[Opening EXTRACTED ENTRIES section]

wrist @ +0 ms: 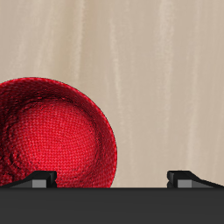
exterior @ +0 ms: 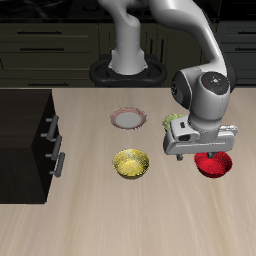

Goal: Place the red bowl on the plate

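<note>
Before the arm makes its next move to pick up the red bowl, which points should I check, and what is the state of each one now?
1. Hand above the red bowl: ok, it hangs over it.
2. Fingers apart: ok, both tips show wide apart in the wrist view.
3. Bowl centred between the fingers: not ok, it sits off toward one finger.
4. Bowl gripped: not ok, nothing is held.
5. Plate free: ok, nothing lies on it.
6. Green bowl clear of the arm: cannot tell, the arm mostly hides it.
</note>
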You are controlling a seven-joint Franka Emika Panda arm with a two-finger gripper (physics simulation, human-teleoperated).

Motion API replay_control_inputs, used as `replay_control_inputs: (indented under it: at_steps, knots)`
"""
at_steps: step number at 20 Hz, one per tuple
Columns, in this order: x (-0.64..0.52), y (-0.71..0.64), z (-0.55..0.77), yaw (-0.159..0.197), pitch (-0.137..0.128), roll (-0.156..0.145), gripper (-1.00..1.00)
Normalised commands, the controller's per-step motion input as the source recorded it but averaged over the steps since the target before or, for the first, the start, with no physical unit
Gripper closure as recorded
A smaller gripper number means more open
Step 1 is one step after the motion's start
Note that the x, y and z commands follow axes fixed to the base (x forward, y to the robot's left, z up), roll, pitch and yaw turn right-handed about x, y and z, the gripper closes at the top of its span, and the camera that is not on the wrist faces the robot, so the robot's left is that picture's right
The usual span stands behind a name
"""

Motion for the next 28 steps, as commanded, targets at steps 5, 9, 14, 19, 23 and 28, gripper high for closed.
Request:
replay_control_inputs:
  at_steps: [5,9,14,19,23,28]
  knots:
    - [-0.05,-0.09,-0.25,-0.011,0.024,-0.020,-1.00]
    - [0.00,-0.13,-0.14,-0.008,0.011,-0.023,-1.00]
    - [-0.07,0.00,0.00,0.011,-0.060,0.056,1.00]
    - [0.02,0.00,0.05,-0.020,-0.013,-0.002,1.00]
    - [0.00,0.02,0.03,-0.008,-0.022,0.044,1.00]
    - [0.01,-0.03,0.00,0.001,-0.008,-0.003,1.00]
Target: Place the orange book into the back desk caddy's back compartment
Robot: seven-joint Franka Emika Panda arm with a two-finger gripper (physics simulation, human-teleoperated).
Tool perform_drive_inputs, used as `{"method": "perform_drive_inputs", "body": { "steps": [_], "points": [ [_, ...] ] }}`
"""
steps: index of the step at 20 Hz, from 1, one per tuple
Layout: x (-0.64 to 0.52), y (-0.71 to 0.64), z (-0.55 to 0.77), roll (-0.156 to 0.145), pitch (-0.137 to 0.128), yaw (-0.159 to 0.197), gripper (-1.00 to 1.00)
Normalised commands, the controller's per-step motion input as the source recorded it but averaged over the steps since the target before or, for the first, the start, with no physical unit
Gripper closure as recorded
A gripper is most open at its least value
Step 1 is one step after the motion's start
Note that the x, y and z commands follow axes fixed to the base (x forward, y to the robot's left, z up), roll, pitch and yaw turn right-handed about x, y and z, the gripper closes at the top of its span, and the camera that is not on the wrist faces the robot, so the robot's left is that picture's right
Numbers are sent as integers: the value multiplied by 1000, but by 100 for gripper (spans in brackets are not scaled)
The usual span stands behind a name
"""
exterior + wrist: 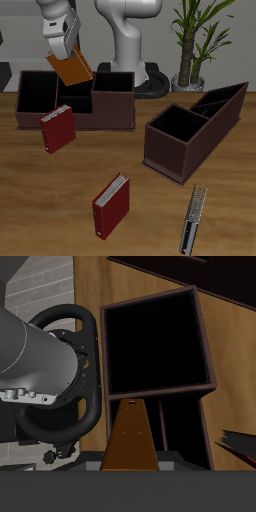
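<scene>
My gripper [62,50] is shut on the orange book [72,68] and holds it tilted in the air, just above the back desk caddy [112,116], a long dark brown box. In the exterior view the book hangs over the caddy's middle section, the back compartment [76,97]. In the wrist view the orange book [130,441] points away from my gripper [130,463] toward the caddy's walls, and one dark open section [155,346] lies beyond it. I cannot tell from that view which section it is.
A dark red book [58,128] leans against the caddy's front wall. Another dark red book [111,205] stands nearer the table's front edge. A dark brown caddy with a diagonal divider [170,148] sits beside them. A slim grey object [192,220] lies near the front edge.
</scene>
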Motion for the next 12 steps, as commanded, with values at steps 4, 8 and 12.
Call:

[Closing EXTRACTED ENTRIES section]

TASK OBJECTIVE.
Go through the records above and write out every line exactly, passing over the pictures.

RESPONSE BELOW.
wrist @ +0 ms: 
exterior @ +0 ms: 

Goal: Place the red bowl on the plate

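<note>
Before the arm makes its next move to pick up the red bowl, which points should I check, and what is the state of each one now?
1. Hand above the red bowl: ok, it hangs over it.
2. Fingers apart: ok, both tips show wide apart in the wrist view.
3. Bowl centred between the fingers: not ok, it sits off toward one finger.
4. Bowl gripped: not ok, nothing is held.
5. Plate free: ok, nothing lies on it.
6. Green bowl clear of the arm: cannot tell, the arm mostly hides it.
</note>
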You are controlling a seven-joint Franka Emika Panda arm with a two-finger gripper (physics simulation, human-teleoperated).

Motion API replay_control_inputs, used as `replay_control_inputs: (indented under it: at_steps, knots)`
"""
at_steps: step number at 20 Hz, one per tuple
Columns, in this order: x (-0.64..0.52), y (-0.71..0.64), z (-0.55..0.77), yaw (-0.159..0.197), pitch (-0.137..0.128), roll (-0.156..0.145), gripper (-1.00..1.00)
Normalised commands, the controller's per-step motion input as the source recorded it but averaged over the steps since the target before or, for the first, the start, with no physical unit
Gripper closure as recorded
A smaller gripper number means more open
Step 1 is one step after the motion's start
Note that the x, y and z commands follow axes fixed to the base (x forward, y to the robot's left, z up), roll, pitch and yaw turn right-handed about x, y and z, the gripper closes at the top of its span, and the camera that is not on the wrist faces the robot, so the robot's left is that picture's right
The usual span stands behind a name
"""

Motion for the next 28 steps, as commanded, targets at steps 5, 9, 14, 19, 23 and 28, gripper high for closed.
Request:
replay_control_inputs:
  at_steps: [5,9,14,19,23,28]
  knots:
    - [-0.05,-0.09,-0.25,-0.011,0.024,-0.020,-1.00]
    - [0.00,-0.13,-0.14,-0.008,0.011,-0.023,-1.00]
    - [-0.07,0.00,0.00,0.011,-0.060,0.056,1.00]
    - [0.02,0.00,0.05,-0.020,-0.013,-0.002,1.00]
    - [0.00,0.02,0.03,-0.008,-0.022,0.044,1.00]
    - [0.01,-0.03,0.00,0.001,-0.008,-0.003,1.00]
Target: Place the orange book into the back desk caddy's back compartment
Robot: seven-joint Franka Emika Panda arm with a two-finger gripper (physics simulation, human-teleoperated).
Tool perform_drive_inputs, used as `{"method": "perform_drive_inputs", "body": { "steps": [_], "points": [ [_, ...] ] }}`
"""
steps: index of the step at 20 Hz, from 1, one per tuple
Layout: x (-0.64 to 0.52), y (-0.71 to 0.64), z (-0.55 to 0.77), roll (-0.156 to 0.145), pitch (-0.137 to 0.128), yaw (-0.159 to 0.197), gripper (-1.00 to 1.00)
Normalised commands, the controller's per-step motion input as the source recorded it but averaged over the steps since the target before or, for the first, the start, with no physical unit
Gripper closure as recorded
A gripper is most open at its least value
Step 1 is one step after the motion's start
Note that the x, y and z commands follow axes fixed to the base (x forward, y to the robot's left, z up), roll, pitch and yaw turn right-handed about x, y and z, the gripper closes at the top of its span, and the camera that is not on the wrist faces the robot, so the robot's left is that picture's right
Numbers are sent as integers: the value multiplied by 1000, but by 100 for gripper (spans in brackets are not scaled)
The usual span stands behind a name
"""
exterior + wrist: 
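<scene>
My gripper [62,50] is shut on the orange book [72,68] and holds it tilted in the air, just above the back desk caddy [112,116], a long dark brown box. In the exterior view the book hangs over the caddy's middle section, the back compartment [76,97]. In the wrist view the orange book [130,441] points away from my gripper [130,463] toward the caddy's walls, and one dark open section [155,346] lies beyond it. I cannot tell from that view which section it is.
A dark red book [58,128] leans against the caddy's front wall. Another dark red book [111,205] stands nearer the table's front edge. A dark brown caddy with a diagonal divider [170,148] sits beside them. A slim grey object [192,220] lies near the front edge.
</scene>
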Motion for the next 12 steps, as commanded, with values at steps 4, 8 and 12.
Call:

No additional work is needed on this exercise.